FLORIDA: “Selah Freedom” Safe House for Trafficking Victims Opens

Elizabeth Fisher, cofounder of Selah Freedom, shows off the living room of a safe house serving Sarasota and Manatee counties last week.

By J. David McSwane on October 19, 2013—
“In a nondescript home in a nearby neighborhood, Elizabeth Fisher explains that salvation is a plush pillow and new sheets, a flat-screen TV, antique furniture.

And check out the glassware.

“You can’t help but feel special every time you get a drink of water,” Fisher says, holding one piece from the collection of red-stained china on the shelf.

“Special” is a deliberate treatment designed for those who have been treated as anything but.

Beginning Nov. 1, Selah Freedom will open the first safe house for adult victims of sex trafficking in this region. With Florida having the third-worst trafficking problem in the nation, experts across the state are calling for safe houses such as this.

“I think this is really going to accelerate healing,” says Fisher, co-founder of Selah.
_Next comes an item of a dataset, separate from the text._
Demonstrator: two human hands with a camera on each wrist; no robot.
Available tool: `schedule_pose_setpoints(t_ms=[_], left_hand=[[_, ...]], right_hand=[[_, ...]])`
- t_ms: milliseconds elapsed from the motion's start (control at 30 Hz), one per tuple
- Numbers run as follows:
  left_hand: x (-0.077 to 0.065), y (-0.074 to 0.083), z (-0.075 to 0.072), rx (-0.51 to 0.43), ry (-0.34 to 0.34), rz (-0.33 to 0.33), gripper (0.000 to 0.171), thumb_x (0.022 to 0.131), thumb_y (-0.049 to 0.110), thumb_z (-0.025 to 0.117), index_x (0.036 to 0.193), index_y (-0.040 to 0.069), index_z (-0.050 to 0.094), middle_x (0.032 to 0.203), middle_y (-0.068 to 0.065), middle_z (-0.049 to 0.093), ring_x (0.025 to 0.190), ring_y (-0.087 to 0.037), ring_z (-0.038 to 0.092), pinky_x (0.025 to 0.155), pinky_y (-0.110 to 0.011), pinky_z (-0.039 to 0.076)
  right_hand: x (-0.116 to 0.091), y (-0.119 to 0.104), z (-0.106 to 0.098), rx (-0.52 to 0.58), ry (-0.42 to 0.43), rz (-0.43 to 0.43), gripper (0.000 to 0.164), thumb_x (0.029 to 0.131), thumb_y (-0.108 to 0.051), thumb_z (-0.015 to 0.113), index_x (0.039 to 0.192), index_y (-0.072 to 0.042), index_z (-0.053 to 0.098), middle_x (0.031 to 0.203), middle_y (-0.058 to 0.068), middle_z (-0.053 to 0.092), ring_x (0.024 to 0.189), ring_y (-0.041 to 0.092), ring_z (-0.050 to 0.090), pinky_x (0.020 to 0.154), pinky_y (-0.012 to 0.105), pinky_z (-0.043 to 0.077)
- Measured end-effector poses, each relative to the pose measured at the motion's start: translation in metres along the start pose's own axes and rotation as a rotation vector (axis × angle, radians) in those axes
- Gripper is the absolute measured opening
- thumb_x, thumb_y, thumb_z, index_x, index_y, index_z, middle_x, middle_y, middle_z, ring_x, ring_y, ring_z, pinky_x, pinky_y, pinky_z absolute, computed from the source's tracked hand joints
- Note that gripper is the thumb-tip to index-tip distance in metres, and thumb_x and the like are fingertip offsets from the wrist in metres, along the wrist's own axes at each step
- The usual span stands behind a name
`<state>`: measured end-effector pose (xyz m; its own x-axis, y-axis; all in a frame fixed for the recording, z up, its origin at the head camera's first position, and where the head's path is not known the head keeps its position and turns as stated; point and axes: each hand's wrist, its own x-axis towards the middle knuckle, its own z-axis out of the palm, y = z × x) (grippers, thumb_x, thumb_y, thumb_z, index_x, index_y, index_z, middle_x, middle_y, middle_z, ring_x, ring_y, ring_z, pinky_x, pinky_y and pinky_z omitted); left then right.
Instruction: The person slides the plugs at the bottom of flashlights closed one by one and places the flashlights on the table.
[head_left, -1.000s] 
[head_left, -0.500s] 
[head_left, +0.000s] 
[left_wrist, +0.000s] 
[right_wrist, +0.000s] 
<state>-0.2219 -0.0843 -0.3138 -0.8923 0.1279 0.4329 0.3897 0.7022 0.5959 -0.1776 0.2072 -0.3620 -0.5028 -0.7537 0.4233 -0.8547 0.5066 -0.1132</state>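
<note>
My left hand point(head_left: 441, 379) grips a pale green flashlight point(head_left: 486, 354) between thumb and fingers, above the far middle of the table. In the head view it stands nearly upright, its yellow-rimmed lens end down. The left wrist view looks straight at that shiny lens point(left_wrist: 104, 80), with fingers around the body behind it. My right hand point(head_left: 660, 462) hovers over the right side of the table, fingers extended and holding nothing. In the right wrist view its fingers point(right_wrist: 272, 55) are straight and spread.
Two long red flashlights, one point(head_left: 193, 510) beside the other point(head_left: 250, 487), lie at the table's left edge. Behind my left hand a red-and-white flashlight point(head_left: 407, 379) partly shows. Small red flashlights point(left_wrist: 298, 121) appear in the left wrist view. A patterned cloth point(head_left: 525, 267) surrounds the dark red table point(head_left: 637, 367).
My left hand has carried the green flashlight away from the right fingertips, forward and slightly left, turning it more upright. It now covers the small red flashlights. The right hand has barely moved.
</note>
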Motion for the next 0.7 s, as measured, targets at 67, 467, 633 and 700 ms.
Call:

“You rise up to your circumstances,” she says as she gives a tour of the home, inconspicuously hidden in a typical Florida neighborhood.

“You throw them into a crummy halfway house, and they’re going to say, ‘Well, this is me.’ ”

Most often, a temporary jail cell is the only respite these women will receive. With the opening of this safe house, and plans for another in the coming year, Selah hopes to change that.

In a little more than a year, Selah has forged success where others across the country and the state have failed — a real home is stocked, staffed and ready to go.

This is no flop house, but rather a charming domicile replete with the scent of old wood, new candles and fresh linen, brimming with the luxuries more typically afforded to those who have gazed upon this region’s prostitution problem from afar, never having to feel the desperation beneath it.”